The Red Paint People are a Pre-Columbian culture indigenous to the New England and Atlantic Canada regions of North America, probably a subset of the Maritime Archaic cultural complex.

==Description==
They were named after their burials, which used large quantities of ochre, normally red, to cover both the bodies of the dead and grave goods. Sometimes they are known as the Moorehead Phase of the Laurentian Tradition or the Moorehead burial tradition after Warren K. Moorehead who brought them widely to the attention of scientists. They flourished between 3000 BCE and 1000 BCE. Alternatively, they can be called by the period in which they lived, either the "Maritime Archaic" (emphasizing a coastal and seafaring culture) or "Late Archaic" (emphasizing time and leaving open the possibility of living inland seasonally), although these terms often cover the longer period from 7000 BCE to 1000 CE. Multiple hypotheses exist as to which if any later peoples might be their descendants and there is little archaeological evidence to support any hypothesis.

Their burial culture was more elaborate than any subsequent culture in the area. In the southern portion of their range, they were succeeded by the Susquehana culture which used pottery, and no evidence of their stoneworking techniques is found in that culture.

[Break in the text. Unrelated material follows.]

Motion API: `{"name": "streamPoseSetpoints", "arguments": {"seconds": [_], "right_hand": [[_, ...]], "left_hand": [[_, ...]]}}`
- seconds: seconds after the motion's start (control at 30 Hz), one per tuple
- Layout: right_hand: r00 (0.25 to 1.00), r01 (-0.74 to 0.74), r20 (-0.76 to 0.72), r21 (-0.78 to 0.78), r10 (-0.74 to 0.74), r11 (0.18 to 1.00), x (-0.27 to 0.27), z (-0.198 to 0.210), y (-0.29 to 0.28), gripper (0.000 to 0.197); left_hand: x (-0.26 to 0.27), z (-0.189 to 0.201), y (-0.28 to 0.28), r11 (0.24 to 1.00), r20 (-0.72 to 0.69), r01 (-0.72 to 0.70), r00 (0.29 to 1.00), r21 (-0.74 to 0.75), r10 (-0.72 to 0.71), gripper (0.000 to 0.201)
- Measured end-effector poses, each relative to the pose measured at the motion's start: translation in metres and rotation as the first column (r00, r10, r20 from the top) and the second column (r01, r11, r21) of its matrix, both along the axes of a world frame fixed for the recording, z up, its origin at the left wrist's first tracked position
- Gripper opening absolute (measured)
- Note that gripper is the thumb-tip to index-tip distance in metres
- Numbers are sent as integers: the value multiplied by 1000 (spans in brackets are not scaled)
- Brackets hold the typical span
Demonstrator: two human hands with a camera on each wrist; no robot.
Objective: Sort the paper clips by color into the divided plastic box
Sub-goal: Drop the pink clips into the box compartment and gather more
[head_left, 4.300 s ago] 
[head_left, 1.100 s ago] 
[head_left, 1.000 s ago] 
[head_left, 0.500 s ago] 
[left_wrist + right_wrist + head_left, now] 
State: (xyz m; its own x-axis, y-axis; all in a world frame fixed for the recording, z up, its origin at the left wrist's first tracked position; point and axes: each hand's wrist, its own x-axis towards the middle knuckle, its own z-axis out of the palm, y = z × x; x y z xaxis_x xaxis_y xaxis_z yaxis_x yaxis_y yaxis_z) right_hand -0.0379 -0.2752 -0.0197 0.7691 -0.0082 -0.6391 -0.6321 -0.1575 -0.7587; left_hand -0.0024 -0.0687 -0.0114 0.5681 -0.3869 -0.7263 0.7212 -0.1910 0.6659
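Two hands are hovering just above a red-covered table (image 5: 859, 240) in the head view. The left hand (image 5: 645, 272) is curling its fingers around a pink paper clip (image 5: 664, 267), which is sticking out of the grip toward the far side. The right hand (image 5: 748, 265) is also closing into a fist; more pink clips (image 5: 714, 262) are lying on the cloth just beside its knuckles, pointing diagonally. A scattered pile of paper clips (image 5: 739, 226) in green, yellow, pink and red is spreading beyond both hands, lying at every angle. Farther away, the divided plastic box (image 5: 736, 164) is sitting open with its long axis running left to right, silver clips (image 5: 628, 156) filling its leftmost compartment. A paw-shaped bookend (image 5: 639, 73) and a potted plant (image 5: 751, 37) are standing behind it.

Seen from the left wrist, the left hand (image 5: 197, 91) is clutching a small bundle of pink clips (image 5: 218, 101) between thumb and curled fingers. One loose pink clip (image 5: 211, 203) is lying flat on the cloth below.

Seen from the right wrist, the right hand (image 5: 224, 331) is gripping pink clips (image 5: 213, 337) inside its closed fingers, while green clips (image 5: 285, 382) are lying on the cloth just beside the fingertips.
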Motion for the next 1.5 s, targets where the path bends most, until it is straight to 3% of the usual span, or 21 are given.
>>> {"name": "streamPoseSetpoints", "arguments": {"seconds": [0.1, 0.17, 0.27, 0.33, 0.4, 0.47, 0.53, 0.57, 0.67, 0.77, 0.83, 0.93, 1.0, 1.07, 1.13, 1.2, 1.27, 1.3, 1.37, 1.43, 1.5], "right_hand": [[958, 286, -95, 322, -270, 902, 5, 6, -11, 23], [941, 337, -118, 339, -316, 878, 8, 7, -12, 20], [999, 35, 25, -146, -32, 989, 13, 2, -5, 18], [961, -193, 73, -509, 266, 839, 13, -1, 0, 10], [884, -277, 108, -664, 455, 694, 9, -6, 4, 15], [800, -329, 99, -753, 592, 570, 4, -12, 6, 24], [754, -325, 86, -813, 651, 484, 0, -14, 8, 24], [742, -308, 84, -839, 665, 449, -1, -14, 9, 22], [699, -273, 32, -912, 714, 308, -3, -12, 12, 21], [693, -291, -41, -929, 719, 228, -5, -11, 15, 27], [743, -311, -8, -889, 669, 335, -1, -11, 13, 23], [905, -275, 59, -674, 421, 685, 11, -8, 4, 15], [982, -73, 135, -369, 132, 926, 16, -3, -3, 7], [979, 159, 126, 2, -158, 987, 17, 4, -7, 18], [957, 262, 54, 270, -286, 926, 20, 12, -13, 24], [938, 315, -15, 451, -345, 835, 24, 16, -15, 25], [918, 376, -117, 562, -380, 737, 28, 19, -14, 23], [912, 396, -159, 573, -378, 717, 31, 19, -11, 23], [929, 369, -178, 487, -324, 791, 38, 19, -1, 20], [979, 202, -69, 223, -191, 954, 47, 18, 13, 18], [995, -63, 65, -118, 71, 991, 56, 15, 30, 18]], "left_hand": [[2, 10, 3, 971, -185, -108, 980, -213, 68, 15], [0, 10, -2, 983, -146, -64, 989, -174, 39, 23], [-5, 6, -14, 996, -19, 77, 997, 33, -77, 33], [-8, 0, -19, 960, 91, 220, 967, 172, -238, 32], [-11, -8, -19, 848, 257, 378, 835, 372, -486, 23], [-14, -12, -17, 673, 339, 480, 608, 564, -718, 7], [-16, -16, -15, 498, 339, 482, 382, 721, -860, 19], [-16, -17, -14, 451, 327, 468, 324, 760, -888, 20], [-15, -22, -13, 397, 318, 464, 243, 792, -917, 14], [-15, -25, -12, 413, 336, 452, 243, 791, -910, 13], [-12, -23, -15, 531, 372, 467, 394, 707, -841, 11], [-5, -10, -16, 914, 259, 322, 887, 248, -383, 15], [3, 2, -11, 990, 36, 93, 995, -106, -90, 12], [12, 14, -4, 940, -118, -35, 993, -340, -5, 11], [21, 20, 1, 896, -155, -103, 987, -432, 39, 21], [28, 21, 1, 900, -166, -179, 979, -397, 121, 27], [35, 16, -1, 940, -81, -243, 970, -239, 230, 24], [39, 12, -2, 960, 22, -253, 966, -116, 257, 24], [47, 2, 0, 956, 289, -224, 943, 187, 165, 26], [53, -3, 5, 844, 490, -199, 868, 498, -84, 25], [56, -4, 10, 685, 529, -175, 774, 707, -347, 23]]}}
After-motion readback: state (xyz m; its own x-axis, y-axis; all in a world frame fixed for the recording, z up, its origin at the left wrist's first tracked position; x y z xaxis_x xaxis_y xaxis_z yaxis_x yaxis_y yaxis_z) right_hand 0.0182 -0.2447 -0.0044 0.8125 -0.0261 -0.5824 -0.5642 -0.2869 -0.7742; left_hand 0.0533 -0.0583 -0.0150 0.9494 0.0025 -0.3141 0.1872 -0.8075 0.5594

==Lifestyle and technology==
The Red Paint People lived, fished, and hunted along the coasts and rivers. Some coastal sites show evidence of year-round occupation, discrediting an older theory that these people were seasonal nomads, living the summers on the coast and the winters inland. Their diet included sea and migratory fish, shellfish, meat, berries, acorns, nuts, and roots. The Red Paint People had stone and bone tools, as well as boats capable of catching swordfish. No pottery or metal tools have been found in sites associated with this culture. Their trading range is known to have extended from Labrador to the New York side of Lake Champlain.

==Scientific investigation==
The graves with red paint were known as early as the 1840s, but the first scientific examination was undertaken in 1892 by Charles Willoughby of the Peabody Museum of Archaeology and Ethnology at Harvard University. Willoughby exhibited a scale model of the dig at the World's Columbian Exposition in Chicago in 1893. It caught the attention of Moorehead, who carried out more excavations and published their site reports from 1912 to the 1920s. He described the people as older than other cultures of the area. This was disputed until radiometric dating proved Moorehead correct. In the 1930s, one theory for their disappearance was that the Red Paint People had been killed by tsunamis caused by coastal subsidence. This is no longer believed; while older archaeological sites have been lost due to sea level rise after the last glacial maximum, the tidal wave theory lacks credibility.